This is a diary of sorts.
day 1: initial observations.
Started wearing them about 2 hours before sunset.  Outside sky prior to dusk looks like insane alien invasion.  But creepy red bathroom light looks exactly the same.  #physics.

Morning of day 2: Usually wake once or twice in the middle of the night, but didn’t…

Evening of day 2: Started rocking the shades 2 hrs prior to bedtime.  Same awesome yellow-ness and crisp resolution of the sunset.  It really looks like another planet.  I also could’ve probably stared directly at the sun with impunity (but didn’t).
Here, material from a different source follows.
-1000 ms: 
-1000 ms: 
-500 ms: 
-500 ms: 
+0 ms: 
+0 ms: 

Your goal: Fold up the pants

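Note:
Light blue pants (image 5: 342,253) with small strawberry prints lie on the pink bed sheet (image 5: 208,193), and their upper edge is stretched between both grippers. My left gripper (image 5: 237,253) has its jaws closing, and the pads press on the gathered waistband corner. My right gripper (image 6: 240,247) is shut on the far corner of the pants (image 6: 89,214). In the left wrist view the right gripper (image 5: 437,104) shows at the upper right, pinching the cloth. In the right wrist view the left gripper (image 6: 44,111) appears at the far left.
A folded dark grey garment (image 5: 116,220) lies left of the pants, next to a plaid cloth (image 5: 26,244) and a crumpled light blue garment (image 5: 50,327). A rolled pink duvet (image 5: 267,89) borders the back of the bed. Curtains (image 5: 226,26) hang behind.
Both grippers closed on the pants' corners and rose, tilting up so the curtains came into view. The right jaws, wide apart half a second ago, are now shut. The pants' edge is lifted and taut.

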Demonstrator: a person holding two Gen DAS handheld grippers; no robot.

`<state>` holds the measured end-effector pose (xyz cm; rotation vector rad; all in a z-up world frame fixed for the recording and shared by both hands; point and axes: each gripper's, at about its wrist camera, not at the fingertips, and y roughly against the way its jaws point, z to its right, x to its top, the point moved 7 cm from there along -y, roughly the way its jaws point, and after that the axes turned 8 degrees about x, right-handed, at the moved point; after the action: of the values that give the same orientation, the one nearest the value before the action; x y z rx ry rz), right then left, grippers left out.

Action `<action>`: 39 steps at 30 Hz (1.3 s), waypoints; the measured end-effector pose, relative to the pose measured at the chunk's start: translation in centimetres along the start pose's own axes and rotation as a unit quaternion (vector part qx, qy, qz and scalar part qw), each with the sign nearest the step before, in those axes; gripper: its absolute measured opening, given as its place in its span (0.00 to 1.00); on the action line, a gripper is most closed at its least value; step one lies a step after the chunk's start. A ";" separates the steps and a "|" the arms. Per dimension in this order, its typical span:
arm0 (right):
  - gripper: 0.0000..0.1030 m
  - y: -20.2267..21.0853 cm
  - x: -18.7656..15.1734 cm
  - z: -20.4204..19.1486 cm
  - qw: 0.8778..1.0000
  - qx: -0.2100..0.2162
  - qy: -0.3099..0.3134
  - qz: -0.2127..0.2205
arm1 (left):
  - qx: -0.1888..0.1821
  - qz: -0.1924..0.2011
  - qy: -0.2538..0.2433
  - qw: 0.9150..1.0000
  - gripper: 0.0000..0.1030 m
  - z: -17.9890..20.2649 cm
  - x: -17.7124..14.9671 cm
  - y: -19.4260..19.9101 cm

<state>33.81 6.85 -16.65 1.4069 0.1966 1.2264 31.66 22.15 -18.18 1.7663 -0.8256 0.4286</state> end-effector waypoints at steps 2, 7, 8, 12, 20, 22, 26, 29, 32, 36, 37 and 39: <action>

Morning of day 3:  new conclusion: I think I usually wake up a few hours prior to dawn, but hot Blue Blockers prior has shifted this to a few hours earlier.

Morning of day 4:  same!  Hot Blue Blockers make me need to pee 4 hours sooner after falling asleep <– I’m a “responder!”
Mood, sleep quality, & energy levels stable <– “non-responder,” but willing to give it more time.  Burkhart’s study showed a near doubling of sleep quality, but it took 3 weeks.

P.S. FWIW, I’m wearing these, so definitely not going out in public places.

It’s paleo: Hypothyroidism impairs reproductive success in bitches.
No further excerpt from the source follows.